What’s happened in other fast-growing towns across Western Pennsylvania is now playing out in Buffalo Township: Farms are becoming homes, homes are attracting businesses and residents are worried their town is becoming “the next Cranberry.”

“I always ask people who say that, ‘What do you mean by that?’” said Dan Santoro, Cranberry Township’s manager. “Increasing property values?”

Santoro, of course, will vouch for his township, but housing booms in Buffalo and other places in Western Pennsylvania give officials more to ponder than just extra tax revenue.

Lots of new residents can strain core services, such as police and sewage treatment, while stress-testing planning and zoning rules likely created decades ago. Just ask North Strabane, which changed its grading requirements in 2018 after losing four homes to a landslide in a newly built subdivision.

Aging schools tend to overflow and force districts to expand buildings or break ground on expensive new ones, a pattern playing out in Mars Area, Canon-McMillan and, to a lesser extent, Hempfield Area school districts.

And for some community members, the arrival of Ryan Homes, Maronda Homes and other builders means the death of their beautiful country backdrop.

“When does the township, when does the community say, enough is enough?” asked Buffalo Township resident Mark Caruso at a recent supervisors meeting. “Can we put the brakes on it?”

So, is going rural to exurban worth it?

“I think that’s a good problem to have,” said North Strabane Manager Andrew Walz. “It’s just figuring out … how do we make that work in a responsible manner?”

Matching services with growth

Residents, for the most part, aren’t exaggerating when they say Buffalo Township is changing.

At least 1,000 homes are slated for construction over the next decade, including more than 600 in a mixed-use development at the intersection of routes 28 and 356.

The average U.S. household consists of 2½ people, so the township can expect to grow from about 8,200 to 10,700 residents — a 30% increase.

Those residents, of course, will need water and sewage service.

As long as planned expansions start soon, the Buffalo Township Municipal Authority should be able to meet the increased demand, according to its chairperson, Eric Smith.

Work on the water plant will come first at a cost of nearly $5 million. Officials are waiting to hear back from the state on grant requests before going ahead with construction. Sewage upgrades will follow.

Sometimes, developers take on the cost of water and sewage upgrades themselves.

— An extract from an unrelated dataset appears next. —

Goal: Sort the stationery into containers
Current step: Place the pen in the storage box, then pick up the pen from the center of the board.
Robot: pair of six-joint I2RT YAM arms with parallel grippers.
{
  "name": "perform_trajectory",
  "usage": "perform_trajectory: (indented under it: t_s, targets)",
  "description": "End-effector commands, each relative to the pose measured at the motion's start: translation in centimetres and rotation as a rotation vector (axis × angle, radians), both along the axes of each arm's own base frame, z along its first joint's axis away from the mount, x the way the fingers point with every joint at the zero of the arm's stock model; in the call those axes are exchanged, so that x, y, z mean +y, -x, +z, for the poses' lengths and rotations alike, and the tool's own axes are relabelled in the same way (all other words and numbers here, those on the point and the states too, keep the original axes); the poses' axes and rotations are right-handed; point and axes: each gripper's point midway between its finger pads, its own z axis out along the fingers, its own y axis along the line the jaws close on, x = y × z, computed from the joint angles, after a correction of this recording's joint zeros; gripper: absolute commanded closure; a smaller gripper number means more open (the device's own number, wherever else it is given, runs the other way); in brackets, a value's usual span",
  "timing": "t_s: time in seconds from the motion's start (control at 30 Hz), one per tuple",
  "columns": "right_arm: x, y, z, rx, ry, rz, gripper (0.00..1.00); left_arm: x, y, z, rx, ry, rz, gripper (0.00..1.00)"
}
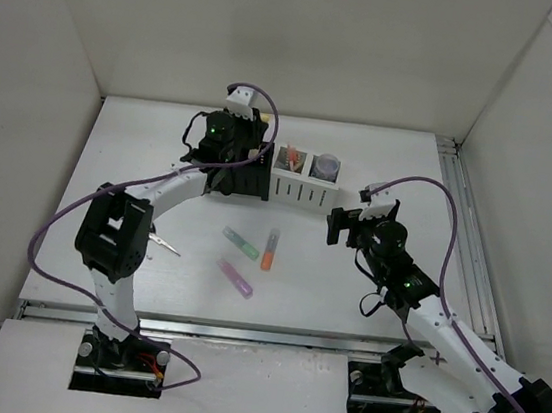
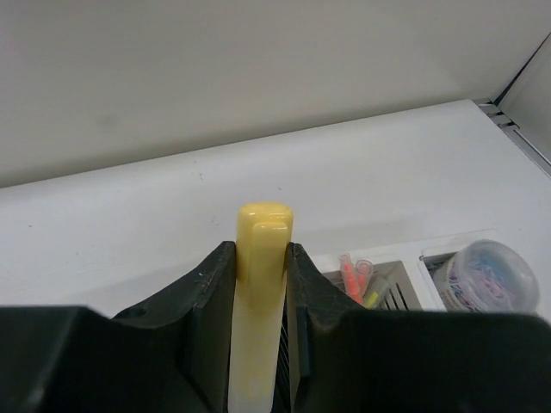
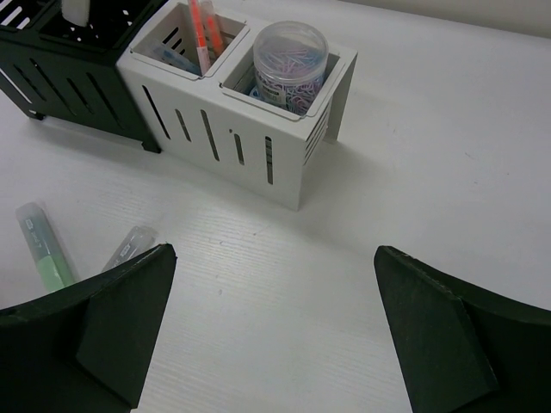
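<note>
Top external view: white table (image 1: pixel 142 150) with two slatted organisers side by side near the middle of its far edge, the black organiser (image 1: pixel 248 185) to the left and touching or just beside the white organiser (image 1: pixel 303 188). The left gripper (image 1: pixel 231 161) hangs directly over the black one. The right gripper (image 1: pixel 339 224) sits just beside the white organiser's near right corner. Loose at table centre, between the arms: green marker (image 1: pixel 240 243), orange marker (image 1: pixel 270 249) and pink-purple marker (image 1: pixel 235 278). A thin pen (image 1: pixel 164 244) lies by the left arm's elbow. Left wrist view: fingers (image 2: pixel 207 292) nearly closed, clamping a yellow marker (image 2: pixel 263 284). Its long axis runs along the fingers, cap end outward, and its lower end is out of frame. The white organiser's rim shows to the right, with a tub of paper clips (image 2: pixel 491 275) in it. Judged step: lower the marker into the black organiser and release it. Right wrist view: fingers (image 3: pixel 120 327) spread fully wide, holding nothing. The white organiser stands ahead, the green marker lies off the left finger, and the remaining markers are likely nearer this arm.
</note>
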Motion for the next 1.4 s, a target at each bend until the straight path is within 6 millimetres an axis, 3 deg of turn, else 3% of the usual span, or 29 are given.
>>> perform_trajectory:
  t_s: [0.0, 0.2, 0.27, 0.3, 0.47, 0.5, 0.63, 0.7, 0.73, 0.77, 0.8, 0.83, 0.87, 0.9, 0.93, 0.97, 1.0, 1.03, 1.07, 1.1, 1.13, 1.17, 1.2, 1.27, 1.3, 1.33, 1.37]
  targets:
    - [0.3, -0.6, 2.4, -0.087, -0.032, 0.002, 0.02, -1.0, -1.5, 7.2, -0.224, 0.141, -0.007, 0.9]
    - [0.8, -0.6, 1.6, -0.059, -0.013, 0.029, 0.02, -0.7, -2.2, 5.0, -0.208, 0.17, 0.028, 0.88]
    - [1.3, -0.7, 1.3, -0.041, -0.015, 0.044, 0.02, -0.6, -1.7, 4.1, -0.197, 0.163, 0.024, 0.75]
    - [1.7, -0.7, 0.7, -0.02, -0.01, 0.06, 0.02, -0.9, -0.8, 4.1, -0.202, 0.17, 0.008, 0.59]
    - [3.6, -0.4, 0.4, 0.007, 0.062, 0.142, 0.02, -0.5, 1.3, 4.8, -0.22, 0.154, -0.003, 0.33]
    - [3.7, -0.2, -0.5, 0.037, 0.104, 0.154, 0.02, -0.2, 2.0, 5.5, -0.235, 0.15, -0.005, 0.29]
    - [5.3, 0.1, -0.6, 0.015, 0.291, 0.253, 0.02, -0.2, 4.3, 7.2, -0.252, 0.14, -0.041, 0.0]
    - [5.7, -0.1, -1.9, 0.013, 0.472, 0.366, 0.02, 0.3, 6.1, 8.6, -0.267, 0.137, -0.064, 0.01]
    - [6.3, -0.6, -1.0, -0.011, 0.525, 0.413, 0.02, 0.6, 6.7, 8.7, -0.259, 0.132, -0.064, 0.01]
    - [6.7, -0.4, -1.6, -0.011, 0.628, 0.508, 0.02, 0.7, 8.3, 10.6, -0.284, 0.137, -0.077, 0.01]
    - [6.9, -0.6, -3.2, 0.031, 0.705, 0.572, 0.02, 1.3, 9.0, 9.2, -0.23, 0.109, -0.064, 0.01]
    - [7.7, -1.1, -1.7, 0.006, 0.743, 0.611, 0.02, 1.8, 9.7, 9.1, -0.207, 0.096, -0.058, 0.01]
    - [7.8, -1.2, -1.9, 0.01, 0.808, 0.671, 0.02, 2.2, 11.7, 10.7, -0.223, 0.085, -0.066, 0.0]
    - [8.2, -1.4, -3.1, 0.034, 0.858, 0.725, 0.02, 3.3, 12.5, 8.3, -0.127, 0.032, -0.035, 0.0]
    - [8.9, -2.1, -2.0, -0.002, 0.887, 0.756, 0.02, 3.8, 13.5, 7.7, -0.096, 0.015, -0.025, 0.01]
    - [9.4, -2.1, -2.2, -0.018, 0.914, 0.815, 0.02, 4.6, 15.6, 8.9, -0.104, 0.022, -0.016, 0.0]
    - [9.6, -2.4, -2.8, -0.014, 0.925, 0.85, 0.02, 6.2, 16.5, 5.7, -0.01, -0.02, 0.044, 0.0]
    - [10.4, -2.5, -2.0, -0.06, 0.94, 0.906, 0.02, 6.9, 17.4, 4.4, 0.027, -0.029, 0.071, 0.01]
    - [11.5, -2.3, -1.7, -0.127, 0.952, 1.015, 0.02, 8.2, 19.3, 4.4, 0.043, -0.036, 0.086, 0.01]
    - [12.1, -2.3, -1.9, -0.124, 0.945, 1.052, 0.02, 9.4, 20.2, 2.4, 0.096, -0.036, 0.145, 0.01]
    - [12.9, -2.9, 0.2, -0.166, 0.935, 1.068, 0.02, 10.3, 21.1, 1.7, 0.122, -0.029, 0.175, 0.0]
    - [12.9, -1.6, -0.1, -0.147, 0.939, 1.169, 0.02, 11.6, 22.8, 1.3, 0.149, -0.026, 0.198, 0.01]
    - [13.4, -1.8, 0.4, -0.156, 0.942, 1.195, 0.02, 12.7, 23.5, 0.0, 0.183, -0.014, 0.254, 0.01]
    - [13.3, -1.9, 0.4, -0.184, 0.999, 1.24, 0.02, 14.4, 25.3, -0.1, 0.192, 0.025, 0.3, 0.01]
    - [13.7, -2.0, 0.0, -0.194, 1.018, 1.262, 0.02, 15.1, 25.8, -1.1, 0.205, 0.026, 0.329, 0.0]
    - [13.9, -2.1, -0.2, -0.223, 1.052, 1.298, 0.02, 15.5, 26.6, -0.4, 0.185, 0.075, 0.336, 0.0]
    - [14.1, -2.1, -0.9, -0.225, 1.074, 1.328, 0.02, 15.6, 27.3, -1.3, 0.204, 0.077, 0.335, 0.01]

Weaver Homes is, for instance, building a full-blown wastewater treatment plant for its subdivision in New Sewickley.

Then, there’s the matter of police coverage.

When police Chief Tim Derringer started in the late 1990s, Buffalo Township only had three full-time officers and a handful of part-timers. There were no traffic signals to enforce — just stop signs — and subdivisions were few and far between.

These days, the department boasts 10 officers, but there are still “just not enough to go around,” Derringer said. He welcomes development, he added, but more officers will be needed to handle the larger call volume and patrol footprint.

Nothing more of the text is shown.